No âmbito do Ministério Público Federal, o afastamento de Deltan só pode ocorrer por decisões de dois colegiados, por maioria de votos. Um deles é o Conselho Superior do Ministério Público, em caso de membros indiciados ou acusados em processo disciplinar. O outro é o pleno do CNMP (Conselho Nacional do Ministério Público), também em processo com direito ao contraditório.Por que há dois conselhos diferentes que podem ter essa atribuição?

A lei prevê que os afastamentos possam ser feitos por um órgão interno do Ministério Público Federal, no caso o Conselho Superior, e por um de controle externo, o CNMP.

O Conselho Superior é o órgão máximo de deliberação do Ministério Público Federal. É formado pelo procurador-geral da República, que preside o colegiado, e oito subprocuradores-gerais da República.

Já o CNMP (Conselho Nacional do Ministério Público) tem por finalidade realizar o controle externo das atividades dos membros do Ministério Público.

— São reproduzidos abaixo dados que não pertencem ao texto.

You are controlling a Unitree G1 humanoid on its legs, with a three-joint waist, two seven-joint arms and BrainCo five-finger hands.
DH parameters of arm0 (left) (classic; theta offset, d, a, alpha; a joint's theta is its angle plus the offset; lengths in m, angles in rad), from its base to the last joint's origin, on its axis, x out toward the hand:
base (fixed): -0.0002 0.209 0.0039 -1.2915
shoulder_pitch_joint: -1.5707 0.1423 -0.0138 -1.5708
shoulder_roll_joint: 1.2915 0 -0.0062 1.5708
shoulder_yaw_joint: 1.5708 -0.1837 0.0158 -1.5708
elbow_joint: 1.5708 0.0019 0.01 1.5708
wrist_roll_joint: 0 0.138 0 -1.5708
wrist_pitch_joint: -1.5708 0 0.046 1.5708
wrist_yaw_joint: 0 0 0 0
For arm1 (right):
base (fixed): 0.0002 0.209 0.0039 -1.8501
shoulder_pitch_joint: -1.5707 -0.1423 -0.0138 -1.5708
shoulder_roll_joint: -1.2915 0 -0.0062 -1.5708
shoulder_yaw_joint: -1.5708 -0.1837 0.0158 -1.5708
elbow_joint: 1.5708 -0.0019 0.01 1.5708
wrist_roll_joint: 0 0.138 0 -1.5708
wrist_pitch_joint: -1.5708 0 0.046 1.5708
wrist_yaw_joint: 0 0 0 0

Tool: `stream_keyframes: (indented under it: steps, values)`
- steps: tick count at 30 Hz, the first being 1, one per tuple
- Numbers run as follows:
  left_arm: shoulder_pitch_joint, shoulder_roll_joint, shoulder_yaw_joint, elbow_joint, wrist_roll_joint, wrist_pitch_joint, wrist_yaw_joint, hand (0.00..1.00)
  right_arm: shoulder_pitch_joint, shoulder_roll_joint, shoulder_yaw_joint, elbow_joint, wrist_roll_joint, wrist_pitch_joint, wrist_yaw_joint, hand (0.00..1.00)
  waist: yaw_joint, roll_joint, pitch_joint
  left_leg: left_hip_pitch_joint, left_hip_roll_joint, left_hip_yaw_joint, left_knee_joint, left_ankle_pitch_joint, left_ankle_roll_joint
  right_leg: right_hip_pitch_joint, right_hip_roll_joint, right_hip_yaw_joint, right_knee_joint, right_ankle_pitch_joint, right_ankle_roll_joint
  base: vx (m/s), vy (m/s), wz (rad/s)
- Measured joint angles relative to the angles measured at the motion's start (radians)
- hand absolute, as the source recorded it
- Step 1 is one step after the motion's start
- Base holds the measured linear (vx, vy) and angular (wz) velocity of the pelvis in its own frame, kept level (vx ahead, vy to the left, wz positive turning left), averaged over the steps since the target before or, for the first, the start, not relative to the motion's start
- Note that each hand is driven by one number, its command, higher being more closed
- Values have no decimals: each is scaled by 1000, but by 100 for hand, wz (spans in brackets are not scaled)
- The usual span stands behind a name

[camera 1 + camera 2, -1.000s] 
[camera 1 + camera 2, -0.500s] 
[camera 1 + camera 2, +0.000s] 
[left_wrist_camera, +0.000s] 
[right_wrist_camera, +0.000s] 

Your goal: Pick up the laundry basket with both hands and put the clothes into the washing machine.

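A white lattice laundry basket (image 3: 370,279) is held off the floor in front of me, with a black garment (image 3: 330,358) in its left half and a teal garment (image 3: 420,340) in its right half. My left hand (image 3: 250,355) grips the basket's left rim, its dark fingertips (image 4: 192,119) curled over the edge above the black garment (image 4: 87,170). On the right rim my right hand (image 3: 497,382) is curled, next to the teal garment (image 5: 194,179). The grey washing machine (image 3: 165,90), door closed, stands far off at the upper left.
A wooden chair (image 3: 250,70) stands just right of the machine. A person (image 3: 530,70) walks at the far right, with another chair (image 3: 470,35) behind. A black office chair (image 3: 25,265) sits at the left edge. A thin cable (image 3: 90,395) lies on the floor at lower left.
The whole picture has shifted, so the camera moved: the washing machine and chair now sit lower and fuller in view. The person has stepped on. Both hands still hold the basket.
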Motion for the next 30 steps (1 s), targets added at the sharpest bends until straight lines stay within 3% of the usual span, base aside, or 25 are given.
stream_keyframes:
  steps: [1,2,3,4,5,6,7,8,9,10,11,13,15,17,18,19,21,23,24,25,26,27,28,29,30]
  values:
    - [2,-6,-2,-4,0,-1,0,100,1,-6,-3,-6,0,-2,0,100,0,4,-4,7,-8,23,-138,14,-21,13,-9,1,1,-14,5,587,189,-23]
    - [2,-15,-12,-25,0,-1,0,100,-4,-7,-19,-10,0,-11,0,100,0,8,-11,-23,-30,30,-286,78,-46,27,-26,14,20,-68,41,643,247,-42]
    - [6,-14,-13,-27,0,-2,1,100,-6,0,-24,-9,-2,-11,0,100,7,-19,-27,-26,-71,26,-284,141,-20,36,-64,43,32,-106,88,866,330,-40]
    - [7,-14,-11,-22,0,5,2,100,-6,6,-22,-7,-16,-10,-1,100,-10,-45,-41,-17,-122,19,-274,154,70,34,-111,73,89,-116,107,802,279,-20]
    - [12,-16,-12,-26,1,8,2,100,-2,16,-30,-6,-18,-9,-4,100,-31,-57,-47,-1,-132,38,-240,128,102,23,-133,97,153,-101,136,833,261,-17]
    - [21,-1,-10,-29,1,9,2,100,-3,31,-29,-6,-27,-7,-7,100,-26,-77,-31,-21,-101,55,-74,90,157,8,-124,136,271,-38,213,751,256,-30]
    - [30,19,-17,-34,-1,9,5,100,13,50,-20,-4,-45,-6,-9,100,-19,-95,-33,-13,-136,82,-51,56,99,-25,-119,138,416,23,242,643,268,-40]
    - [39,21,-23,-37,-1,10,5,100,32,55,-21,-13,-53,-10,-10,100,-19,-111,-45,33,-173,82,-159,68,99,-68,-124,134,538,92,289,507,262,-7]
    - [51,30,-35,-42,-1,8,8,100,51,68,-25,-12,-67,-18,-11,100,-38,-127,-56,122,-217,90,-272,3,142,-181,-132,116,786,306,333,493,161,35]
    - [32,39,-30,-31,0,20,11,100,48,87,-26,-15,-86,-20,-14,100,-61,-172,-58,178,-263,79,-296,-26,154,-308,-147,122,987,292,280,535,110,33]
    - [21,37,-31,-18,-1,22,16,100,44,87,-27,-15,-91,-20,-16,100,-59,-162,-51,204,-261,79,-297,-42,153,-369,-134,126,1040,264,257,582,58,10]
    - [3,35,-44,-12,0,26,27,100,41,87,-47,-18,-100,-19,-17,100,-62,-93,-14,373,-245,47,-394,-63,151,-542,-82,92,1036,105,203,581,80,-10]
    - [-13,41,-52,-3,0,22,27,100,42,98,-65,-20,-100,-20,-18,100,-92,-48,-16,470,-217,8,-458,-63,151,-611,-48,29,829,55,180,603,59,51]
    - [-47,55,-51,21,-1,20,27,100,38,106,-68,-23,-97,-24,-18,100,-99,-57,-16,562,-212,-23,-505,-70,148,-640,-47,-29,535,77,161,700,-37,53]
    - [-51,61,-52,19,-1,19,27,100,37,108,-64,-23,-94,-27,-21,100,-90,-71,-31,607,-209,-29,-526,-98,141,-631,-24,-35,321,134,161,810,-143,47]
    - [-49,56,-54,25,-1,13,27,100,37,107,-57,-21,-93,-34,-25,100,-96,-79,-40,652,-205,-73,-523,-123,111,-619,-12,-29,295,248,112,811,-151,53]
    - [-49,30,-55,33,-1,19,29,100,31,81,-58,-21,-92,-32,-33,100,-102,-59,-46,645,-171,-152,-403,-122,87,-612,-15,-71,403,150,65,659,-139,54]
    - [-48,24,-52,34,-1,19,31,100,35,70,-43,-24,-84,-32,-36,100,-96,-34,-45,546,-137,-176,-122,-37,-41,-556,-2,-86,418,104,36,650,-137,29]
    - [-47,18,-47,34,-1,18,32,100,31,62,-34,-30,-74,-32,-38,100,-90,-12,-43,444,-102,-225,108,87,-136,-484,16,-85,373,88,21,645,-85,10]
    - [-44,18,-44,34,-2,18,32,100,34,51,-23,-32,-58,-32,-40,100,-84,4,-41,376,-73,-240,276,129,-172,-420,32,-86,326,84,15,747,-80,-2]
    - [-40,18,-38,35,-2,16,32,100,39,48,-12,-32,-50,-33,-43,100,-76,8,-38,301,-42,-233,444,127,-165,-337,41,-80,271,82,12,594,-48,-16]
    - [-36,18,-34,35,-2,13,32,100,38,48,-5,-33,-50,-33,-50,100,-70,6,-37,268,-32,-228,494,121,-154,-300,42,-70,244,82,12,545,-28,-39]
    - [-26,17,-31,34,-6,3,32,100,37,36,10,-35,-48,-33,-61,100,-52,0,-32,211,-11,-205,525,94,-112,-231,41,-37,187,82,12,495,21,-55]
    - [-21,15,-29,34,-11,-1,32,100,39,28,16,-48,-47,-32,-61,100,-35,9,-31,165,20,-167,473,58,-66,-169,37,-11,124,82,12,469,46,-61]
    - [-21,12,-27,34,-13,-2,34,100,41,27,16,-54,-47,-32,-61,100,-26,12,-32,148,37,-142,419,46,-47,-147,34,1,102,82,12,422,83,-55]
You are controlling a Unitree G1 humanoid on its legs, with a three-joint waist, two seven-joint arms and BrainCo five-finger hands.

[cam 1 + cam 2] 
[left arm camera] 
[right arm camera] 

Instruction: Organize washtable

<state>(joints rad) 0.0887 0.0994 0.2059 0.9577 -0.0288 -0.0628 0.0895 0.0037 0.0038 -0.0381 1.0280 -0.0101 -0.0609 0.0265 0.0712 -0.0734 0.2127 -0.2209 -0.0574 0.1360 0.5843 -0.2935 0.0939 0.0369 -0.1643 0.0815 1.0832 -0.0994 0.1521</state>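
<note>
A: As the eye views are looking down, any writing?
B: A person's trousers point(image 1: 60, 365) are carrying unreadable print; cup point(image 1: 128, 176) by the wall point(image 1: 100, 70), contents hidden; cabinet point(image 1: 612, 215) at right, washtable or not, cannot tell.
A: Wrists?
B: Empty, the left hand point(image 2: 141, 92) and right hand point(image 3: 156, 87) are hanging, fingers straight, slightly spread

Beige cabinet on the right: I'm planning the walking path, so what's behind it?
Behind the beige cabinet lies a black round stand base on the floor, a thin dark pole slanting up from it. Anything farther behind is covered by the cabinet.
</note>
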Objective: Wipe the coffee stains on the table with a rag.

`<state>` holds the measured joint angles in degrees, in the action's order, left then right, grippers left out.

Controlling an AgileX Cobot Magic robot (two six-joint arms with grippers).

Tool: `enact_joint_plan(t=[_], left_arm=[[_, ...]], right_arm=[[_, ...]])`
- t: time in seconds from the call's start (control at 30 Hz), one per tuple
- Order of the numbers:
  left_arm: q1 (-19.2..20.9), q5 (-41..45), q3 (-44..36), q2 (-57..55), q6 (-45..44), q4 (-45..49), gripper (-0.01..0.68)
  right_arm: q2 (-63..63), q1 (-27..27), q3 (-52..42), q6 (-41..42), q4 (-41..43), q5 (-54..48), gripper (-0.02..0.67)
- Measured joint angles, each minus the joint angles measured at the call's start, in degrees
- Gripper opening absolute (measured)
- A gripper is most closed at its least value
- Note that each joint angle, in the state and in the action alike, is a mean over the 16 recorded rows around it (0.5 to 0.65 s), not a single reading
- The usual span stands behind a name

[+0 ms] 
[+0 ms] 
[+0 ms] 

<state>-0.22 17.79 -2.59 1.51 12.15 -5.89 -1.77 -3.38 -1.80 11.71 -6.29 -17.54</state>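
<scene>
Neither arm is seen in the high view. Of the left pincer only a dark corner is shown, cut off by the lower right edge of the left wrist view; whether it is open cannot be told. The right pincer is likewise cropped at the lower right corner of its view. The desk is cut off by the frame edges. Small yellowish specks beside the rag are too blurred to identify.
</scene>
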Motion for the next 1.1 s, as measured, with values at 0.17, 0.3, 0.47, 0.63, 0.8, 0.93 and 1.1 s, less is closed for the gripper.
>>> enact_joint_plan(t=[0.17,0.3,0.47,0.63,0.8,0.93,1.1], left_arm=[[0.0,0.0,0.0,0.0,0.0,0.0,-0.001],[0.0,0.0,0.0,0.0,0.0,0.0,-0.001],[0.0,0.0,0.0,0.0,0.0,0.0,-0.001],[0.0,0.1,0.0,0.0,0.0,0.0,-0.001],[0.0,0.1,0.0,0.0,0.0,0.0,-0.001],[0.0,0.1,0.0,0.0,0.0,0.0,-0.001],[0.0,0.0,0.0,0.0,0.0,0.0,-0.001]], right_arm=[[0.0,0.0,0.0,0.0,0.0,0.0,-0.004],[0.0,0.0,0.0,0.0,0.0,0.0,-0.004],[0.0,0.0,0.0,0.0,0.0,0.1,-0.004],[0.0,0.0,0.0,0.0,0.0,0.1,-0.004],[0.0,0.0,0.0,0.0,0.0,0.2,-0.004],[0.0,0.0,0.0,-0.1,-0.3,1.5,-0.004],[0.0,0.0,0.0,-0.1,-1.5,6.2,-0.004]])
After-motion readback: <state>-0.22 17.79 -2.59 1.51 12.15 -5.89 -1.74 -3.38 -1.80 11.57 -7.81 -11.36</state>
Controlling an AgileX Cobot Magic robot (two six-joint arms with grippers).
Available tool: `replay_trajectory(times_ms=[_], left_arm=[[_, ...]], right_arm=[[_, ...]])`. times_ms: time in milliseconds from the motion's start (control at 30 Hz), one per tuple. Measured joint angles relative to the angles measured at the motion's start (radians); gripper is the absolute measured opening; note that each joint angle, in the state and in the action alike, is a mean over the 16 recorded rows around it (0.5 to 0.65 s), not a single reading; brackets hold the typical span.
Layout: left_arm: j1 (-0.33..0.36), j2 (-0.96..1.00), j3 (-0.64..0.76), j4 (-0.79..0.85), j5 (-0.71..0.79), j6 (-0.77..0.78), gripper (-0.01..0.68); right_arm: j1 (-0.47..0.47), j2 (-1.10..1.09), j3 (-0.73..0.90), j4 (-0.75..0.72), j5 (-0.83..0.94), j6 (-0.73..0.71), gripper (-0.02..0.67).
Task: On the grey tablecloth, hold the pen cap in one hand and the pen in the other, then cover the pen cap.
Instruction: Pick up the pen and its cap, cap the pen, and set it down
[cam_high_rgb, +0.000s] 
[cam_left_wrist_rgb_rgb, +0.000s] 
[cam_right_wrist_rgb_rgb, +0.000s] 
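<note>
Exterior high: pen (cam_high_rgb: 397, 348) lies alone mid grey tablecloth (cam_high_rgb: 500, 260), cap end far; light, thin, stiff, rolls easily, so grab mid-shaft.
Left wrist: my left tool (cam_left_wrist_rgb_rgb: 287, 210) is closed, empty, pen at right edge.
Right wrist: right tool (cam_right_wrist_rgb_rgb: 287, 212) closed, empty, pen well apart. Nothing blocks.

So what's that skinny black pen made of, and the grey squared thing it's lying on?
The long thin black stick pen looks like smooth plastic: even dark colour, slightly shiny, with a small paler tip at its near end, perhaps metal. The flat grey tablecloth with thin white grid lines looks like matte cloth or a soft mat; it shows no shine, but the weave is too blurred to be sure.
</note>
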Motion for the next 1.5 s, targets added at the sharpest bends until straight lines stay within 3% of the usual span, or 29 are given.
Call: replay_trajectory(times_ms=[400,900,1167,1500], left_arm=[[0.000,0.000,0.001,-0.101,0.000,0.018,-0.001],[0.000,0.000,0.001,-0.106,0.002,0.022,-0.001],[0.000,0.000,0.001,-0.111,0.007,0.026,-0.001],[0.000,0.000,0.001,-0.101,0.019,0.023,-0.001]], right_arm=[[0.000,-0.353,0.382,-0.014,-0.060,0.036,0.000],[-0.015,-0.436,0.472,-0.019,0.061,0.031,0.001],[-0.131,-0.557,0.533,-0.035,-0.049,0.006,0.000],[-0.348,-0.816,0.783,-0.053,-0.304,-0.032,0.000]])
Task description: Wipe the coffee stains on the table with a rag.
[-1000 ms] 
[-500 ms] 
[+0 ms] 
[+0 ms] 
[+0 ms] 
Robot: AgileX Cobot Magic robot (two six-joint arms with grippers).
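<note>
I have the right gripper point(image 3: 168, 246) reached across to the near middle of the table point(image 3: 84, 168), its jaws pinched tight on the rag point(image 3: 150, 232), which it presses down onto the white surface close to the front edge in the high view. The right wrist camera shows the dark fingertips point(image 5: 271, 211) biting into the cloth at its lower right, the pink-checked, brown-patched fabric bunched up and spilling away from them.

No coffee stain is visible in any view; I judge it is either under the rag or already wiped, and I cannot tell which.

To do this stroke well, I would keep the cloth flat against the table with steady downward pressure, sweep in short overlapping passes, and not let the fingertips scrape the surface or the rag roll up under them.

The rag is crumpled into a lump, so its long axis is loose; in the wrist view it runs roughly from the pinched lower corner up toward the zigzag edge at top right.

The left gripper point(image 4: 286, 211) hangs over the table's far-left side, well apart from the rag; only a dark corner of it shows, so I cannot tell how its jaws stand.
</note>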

Presidido pelo procurador-geral da República, tem mais sete integrantes do Ministério Público, dois juízes, dois advogados e dois cidadãos de notável saber jurídico e reputação ilibada, indicados pela Câmara dos Deputados e pelo Senado Federal.

A procuradora-geral da República, Raquel Dodge, chefe do Ministério Público, pode tomar a decisão de afastar Deltan?

Deltan não poderia ser afastado em razão de uma decisão individual da PGR. Os procuradores da República, promotores e juízes têm a sua independência protegida pelo princípio constitucional da inamovibilidade.

Essa regra prevista na Constituição garante que as autoridades não possam ser retiradas de processos por decisões de chefes das instituições e só sejam afastadas caso surjam indícios de crimes graves em apurações contra elas.

Que ações ou representações já foram promovidas contra Deltan para tentar afastá-lo?

Desde o início da publicação de reportagens com as mensagens do Telegram, congressistas já protocolaram representações contra Deltan no Conselho Nacional do Ministério Público.

A primeira apuração sobre Deltan relativa às mensagens obtidas pelo Intercept foi aberta em 10 de junho, no dia seguinte à publicação de reportagem sobre a colaboração entre Deltan e Moro, e foi arquivada em 27 de junho.

O corregedor do CNMP, Orlando Rochadel, encerrou o caso sob o argumento de que não era possível confirmar a autenticidade dos diálogos veiculados pelo site, que eles foram captados de forma ilícita e que ainda que as mensagens em tela fossem verdadeiras e tivessem sido captadas de forma lícita, “não se verificaria nenhum ilícito funcional”.

Posteriormente, o corregedor instaurou duas novas reclamações disciplinares no CNMP para apurar o teor das reportagens da Folha de S.Paulo que mostraram que Deltan elaborou um plano de negócios de eventos e palestras para lucrar com a fama e contatos conseguidos no decorrer da Lava Jato e fez uma palestra remunerada para empresa citada em acordo de delação premiada do escândalo de corrupção.

Deltan pode ser promovido para a segunda instância, deixando a Lava Jato, contra sua vontade?

Não. Com base também no princípio da inamovibilidade, os procuradores podem recusar promoções.